**Task to complete**
From the listing below, copy only the lines from the line that contains "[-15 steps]" to the line that contains "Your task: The", counting those two lines as part of the copy.
*** Records for this task Section Begins ***
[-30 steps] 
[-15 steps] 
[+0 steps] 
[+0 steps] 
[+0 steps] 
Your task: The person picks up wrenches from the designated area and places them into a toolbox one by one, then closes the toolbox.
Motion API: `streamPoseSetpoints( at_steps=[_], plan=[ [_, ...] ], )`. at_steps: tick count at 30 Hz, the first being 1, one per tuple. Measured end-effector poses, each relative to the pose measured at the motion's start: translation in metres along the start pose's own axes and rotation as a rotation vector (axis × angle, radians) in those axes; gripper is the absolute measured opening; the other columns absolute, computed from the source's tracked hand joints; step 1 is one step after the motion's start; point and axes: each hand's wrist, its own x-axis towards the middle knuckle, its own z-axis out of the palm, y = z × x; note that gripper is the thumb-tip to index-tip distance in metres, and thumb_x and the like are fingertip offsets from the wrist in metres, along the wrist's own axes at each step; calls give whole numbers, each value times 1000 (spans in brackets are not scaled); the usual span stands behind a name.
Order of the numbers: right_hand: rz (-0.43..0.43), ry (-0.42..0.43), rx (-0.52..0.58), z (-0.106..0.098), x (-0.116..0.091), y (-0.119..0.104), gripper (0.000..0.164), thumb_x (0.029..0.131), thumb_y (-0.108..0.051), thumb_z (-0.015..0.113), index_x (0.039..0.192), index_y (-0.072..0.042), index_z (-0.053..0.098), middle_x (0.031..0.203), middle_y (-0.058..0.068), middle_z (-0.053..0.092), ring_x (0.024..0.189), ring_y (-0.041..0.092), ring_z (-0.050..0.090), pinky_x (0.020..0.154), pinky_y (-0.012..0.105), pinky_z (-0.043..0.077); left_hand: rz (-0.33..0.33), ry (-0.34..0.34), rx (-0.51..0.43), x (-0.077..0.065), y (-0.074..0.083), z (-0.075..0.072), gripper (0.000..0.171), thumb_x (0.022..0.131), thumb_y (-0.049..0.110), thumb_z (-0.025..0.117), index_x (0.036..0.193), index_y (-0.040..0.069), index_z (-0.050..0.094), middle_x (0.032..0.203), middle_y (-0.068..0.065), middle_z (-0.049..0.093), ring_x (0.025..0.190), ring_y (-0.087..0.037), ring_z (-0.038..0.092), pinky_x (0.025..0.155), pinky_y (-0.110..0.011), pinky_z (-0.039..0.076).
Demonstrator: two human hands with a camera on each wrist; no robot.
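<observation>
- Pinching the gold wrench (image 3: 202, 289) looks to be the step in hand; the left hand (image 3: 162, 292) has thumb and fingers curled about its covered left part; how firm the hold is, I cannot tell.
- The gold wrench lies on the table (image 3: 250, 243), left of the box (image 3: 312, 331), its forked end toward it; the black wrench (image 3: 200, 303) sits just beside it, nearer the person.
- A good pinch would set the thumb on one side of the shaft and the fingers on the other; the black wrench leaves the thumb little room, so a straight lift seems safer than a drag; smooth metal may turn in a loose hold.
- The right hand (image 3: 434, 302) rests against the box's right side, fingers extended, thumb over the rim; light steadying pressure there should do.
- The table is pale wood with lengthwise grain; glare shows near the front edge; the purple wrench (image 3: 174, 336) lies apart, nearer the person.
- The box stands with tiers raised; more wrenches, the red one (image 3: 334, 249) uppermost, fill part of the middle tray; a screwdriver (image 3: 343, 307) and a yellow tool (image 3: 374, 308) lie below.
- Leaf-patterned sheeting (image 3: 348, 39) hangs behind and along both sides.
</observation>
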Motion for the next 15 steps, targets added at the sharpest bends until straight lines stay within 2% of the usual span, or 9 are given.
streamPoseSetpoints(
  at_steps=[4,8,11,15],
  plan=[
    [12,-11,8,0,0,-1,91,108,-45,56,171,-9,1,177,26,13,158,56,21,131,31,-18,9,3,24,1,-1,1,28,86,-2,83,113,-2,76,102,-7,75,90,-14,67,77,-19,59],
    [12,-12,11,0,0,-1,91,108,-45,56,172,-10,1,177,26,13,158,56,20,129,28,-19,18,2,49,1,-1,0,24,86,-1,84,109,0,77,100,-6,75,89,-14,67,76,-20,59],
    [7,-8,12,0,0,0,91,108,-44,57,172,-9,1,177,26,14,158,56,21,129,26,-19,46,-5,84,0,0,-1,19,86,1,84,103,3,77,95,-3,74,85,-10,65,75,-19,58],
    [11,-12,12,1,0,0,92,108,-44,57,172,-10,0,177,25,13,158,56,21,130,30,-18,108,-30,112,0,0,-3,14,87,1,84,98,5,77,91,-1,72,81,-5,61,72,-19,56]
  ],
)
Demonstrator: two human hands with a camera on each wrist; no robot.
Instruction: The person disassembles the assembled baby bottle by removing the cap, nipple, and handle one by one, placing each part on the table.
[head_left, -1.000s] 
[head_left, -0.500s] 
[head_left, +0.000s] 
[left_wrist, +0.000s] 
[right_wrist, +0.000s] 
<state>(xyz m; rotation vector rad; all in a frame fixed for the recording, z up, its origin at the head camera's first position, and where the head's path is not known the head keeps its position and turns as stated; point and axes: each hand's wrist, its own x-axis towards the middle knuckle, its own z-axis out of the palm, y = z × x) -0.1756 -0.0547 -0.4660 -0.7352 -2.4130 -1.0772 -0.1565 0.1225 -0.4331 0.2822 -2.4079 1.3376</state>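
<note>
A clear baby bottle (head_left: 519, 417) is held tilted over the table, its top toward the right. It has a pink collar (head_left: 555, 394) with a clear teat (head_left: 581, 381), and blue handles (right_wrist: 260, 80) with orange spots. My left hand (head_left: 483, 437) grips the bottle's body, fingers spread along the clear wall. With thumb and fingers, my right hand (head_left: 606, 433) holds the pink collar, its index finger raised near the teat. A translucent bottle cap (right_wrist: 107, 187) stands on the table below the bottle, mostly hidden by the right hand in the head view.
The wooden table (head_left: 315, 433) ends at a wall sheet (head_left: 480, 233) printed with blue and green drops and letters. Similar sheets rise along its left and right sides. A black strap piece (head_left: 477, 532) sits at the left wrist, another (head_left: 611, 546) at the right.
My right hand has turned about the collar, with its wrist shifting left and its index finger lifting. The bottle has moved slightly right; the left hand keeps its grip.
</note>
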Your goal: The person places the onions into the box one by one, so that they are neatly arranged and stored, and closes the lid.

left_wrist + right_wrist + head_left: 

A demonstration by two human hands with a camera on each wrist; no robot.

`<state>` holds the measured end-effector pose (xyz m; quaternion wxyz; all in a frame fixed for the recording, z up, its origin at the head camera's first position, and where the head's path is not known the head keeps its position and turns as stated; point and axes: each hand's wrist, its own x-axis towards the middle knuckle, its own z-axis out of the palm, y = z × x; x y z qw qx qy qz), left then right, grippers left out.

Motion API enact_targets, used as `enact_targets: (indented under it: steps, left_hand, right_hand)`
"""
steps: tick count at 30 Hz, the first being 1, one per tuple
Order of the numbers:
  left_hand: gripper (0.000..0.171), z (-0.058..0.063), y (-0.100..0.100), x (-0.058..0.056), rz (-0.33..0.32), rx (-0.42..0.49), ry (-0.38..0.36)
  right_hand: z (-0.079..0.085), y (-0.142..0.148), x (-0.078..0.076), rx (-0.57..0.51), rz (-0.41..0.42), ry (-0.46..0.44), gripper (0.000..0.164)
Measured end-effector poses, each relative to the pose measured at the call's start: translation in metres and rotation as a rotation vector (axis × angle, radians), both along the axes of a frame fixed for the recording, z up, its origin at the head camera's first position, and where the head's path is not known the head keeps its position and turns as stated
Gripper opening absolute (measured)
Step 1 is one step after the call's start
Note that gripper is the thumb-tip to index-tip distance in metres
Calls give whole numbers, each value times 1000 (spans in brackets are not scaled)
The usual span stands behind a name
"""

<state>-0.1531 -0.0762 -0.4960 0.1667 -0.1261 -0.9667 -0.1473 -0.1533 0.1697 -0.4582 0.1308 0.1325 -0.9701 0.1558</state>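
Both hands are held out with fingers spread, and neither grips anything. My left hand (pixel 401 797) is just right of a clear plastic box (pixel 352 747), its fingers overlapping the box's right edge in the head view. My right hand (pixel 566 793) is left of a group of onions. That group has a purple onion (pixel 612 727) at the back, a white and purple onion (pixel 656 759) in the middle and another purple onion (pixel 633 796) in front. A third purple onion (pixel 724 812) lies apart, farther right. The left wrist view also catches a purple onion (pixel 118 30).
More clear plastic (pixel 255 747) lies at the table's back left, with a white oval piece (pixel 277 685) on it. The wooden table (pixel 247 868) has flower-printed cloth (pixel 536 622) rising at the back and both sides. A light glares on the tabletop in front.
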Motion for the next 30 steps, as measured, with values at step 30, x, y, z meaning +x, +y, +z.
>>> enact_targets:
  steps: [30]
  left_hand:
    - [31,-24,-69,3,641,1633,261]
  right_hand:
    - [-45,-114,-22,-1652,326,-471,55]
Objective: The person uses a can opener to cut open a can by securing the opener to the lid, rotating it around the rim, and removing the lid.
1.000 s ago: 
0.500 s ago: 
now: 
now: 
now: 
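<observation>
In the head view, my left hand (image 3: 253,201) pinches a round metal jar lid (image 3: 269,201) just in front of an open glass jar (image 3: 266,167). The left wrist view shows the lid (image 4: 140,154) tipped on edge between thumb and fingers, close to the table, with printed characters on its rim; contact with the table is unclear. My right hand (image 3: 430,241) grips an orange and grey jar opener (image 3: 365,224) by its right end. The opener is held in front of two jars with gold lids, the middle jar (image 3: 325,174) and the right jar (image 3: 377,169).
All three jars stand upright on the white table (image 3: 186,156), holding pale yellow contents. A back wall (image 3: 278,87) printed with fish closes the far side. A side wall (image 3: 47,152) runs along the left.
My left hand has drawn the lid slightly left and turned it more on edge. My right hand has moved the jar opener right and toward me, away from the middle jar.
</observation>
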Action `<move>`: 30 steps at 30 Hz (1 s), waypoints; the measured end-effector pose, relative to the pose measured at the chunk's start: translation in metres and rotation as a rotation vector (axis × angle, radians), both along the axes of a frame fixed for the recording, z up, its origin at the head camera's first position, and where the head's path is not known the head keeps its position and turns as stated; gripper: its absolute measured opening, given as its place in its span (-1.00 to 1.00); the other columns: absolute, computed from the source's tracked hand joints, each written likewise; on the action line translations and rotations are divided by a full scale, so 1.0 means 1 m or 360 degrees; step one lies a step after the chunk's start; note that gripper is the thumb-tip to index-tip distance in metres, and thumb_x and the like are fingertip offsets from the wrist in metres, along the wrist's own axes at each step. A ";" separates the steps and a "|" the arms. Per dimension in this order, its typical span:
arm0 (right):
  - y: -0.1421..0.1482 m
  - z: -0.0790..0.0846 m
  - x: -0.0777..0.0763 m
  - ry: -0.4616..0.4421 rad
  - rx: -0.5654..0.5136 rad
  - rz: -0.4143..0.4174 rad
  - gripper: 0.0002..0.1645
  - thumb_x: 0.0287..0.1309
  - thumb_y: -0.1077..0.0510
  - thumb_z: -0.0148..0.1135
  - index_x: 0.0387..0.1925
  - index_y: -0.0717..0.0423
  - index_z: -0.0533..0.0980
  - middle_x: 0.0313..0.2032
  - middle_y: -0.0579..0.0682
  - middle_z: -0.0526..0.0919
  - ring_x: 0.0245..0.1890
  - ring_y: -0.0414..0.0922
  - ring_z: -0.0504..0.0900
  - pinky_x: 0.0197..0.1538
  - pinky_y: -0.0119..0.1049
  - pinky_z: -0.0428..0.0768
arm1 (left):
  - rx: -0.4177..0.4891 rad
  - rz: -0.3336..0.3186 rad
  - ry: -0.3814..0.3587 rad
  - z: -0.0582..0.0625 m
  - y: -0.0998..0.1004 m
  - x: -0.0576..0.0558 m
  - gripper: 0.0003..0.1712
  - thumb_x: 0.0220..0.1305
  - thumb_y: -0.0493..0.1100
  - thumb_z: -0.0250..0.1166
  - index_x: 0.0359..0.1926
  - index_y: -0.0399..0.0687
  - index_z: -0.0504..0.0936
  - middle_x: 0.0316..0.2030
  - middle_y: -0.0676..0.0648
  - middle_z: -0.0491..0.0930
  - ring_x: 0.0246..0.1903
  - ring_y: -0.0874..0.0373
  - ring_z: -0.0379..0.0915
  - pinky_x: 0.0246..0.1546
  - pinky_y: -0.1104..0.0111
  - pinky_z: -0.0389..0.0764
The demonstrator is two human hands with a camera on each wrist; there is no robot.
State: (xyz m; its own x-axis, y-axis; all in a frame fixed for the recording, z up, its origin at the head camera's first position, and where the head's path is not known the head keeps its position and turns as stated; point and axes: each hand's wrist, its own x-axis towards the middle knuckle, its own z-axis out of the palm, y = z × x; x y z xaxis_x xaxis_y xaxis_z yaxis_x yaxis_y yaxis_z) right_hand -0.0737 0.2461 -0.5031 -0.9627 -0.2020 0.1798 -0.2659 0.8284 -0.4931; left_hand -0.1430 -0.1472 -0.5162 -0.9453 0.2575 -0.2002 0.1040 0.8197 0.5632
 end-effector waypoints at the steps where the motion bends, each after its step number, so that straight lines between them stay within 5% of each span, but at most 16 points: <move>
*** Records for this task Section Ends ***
**Response to this exercise**
[-15 steps] 
[+0 steps] 
[+0 steps] 
[+0 steps] 
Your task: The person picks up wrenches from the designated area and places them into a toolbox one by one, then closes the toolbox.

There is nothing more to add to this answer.